You know that feeling when you study so much and do terrible on whatever you study for. It sucks. Or that feeling when you want to something but choose not to get because you are in a financial debt? That also sucks. Or when you realized that your family member is going through a hard time and can’t do much to help. That sucks a lot.
However, whenever I see a person who doesn’t care on their spending, whose family members went through a hard time and survived through it, or even cheated their way to success? Yeah, fuck that shit. It pisses me off big time.
I don’t know if it’s just my personality of or I’m just a baby… But I can’t fucking stand it. Why? It’s simple. People have been ten times than me and those people; however, for those people who cries over something that happen years ago? Fuck man, cry me a fucking river because I will not stand it anymore. I’m reaching to the point where I am going to punch someone in the fucking face.
Honestly, whenever I heard about people’s problems, I don’t mind, but if they can’t get over it, think about it, and repeatively mention it to me, it’s like… What am I suppose to do? The only thing I can do is listen, be there, and try my best to give advice. I can’t go back in time and fix everything bad that had happened to you. Seriously though, how is someone suppose to be happy if they can’t let go and move on?
I know it is hard for people because it scar then, but are you going to let that stop you from being happy and doing what you want to do? It is like are you going to stop saving your friend from committing suicide because they have a knife on them? To be honest, I rather get kill than my own friend take his or her own life because they are unhappy.

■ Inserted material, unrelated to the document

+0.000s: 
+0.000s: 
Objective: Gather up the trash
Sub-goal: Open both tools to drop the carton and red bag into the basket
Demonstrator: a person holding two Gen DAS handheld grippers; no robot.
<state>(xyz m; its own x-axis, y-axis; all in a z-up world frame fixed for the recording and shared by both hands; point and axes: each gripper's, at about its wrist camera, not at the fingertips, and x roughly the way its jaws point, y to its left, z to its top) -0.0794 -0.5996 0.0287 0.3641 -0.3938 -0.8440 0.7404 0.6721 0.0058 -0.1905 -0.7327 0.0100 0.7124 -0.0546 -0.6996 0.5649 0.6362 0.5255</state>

Plus, everyone has been scar in his or her lifetime. Heck, I admitted I was too. In fact, I’m not suppose to be alive right now, but I am. Instead of thinking, “What if…” I’m living life to my fullest. I’m trying my hardest to suceed in life than cheat my way though it. Why? I rather know my shit than pretend that I know it. Not only that, the government is paying for my education from people’s tax dollars. Honestly, I am grateful for having this “free” education paid by other people’s tax dollars. I know there are some people who are so mad about it, but I am honestly grateful. With that said, I shouldn’t even be slacking off and depending on a phone or my classmate because they probably aren’t going to save me if I get caught by my professor obviously. But for those people who are paying and choose to cheat their way through, are you getting your money worth? It be a general education or core class, but honestly are you getting your money worth or are you just tried of school? If you are, then just take a quarter or semster off. It’s not that hard.
Even if you are or think “you are,” money doesn’t grow on trees. If it can, what is the point of working and getting educated? Anyway, think about it a little…. Money can buy a lot of stuff, but not everything. In fact, money can’t really buy true friends, but it can buy hatred and a changed of personality towards someone. Well, I mean if you want to buy that, then go for it. I don’t mind. It’s not my money, but at least think about those who are on the street digging through garbage for an “used” blanket or clothes.